▸ **Exercise**
The required answer is an exact copy of every entry underneath.
[Working data Boundary: Start]
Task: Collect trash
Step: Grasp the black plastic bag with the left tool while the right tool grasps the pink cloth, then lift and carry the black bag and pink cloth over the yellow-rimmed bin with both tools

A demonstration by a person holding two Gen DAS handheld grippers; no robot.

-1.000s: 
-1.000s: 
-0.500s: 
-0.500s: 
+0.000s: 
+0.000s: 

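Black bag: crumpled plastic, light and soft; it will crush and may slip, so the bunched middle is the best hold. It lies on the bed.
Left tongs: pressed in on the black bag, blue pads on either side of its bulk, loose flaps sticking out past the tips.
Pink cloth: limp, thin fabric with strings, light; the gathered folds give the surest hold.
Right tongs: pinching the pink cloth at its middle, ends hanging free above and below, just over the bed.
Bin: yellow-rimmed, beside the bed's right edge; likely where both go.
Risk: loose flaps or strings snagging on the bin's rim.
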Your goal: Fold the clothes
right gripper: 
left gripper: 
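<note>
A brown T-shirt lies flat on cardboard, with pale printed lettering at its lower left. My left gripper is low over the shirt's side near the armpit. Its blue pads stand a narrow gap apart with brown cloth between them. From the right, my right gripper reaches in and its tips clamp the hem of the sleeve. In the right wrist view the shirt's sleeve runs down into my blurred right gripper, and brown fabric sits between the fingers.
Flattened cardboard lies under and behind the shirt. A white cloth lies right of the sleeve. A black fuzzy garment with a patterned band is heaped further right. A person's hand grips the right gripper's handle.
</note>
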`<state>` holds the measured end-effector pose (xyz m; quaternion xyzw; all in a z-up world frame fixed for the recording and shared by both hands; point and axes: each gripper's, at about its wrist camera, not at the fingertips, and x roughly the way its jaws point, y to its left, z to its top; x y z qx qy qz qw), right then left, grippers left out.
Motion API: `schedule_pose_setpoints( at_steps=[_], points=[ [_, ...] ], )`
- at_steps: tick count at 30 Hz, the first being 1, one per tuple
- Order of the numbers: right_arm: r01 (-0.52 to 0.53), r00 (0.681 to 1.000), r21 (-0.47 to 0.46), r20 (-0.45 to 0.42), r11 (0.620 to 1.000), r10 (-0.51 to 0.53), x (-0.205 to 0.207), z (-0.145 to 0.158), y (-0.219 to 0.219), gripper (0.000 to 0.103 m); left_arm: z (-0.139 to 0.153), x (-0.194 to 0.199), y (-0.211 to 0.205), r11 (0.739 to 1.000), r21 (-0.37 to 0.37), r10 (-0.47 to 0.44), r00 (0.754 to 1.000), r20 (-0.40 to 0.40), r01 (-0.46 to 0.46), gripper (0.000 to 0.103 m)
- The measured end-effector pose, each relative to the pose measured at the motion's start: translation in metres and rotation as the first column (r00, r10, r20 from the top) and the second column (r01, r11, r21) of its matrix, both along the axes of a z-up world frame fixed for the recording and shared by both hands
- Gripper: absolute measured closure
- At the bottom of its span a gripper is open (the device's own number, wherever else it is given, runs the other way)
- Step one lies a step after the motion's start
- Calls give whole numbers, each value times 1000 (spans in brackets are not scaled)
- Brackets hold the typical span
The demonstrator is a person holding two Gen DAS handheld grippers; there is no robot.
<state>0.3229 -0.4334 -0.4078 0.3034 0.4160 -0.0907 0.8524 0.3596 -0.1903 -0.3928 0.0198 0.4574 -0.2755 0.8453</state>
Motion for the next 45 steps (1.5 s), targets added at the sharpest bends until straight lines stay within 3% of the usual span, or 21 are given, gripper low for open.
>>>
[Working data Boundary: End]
▸ **Task response**
Task: Collect trash
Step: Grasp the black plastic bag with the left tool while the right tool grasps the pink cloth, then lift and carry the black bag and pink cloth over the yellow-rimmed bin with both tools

A demonstration by a person holding two Gen DAS handheld grippers; no robot.

-1.000s: 
-1.000s: 
-0.500s: 
-0.500s: 
+0.000s: 
+0.000s: 

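Black bag: crumpled plastic, light and soft; it will crush and may slip, so the bunched middle is the best hold. It lies on the bed.
Left tongs: pressed in on the black bag, blue pads on either side of its bulk, loose flaps sticking out past the tips.
Pink cloth: limp, thin fabric with strings, light; the gathered folds give the surest hold.
Right tongs: pinching the pink cloth at its middle, ends hanging free above and below, just over the bed.
Bin: yellow-rimmed, beside the bed's right edge; likely where both go.
Risk: loose flaps or strings snagging on the bin's rim.
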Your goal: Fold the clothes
right gripper: 
left gripper: 
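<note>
A brown T-shirt lies flat on cardboard, with pale printed lettering at its lower left. My left gripper is low over the shirt's side near the armpit. Its blue pads stand a narrow gap apart with brown cloth between them. From the right, my right gripper reaches in and its tips clamp the hem of the sleeve. In the right wrist view the shirt's sleeve runs down into my blurred right gripper, and brown fabric sits between the fingers.
Flattened cardboard lies under and behind the shirt. A white cloth lies right of the sleeve. A black fuzzy garment with a patterned band is heaped further right. A person's hand grips the right gripper's handle.
</note>
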`<state>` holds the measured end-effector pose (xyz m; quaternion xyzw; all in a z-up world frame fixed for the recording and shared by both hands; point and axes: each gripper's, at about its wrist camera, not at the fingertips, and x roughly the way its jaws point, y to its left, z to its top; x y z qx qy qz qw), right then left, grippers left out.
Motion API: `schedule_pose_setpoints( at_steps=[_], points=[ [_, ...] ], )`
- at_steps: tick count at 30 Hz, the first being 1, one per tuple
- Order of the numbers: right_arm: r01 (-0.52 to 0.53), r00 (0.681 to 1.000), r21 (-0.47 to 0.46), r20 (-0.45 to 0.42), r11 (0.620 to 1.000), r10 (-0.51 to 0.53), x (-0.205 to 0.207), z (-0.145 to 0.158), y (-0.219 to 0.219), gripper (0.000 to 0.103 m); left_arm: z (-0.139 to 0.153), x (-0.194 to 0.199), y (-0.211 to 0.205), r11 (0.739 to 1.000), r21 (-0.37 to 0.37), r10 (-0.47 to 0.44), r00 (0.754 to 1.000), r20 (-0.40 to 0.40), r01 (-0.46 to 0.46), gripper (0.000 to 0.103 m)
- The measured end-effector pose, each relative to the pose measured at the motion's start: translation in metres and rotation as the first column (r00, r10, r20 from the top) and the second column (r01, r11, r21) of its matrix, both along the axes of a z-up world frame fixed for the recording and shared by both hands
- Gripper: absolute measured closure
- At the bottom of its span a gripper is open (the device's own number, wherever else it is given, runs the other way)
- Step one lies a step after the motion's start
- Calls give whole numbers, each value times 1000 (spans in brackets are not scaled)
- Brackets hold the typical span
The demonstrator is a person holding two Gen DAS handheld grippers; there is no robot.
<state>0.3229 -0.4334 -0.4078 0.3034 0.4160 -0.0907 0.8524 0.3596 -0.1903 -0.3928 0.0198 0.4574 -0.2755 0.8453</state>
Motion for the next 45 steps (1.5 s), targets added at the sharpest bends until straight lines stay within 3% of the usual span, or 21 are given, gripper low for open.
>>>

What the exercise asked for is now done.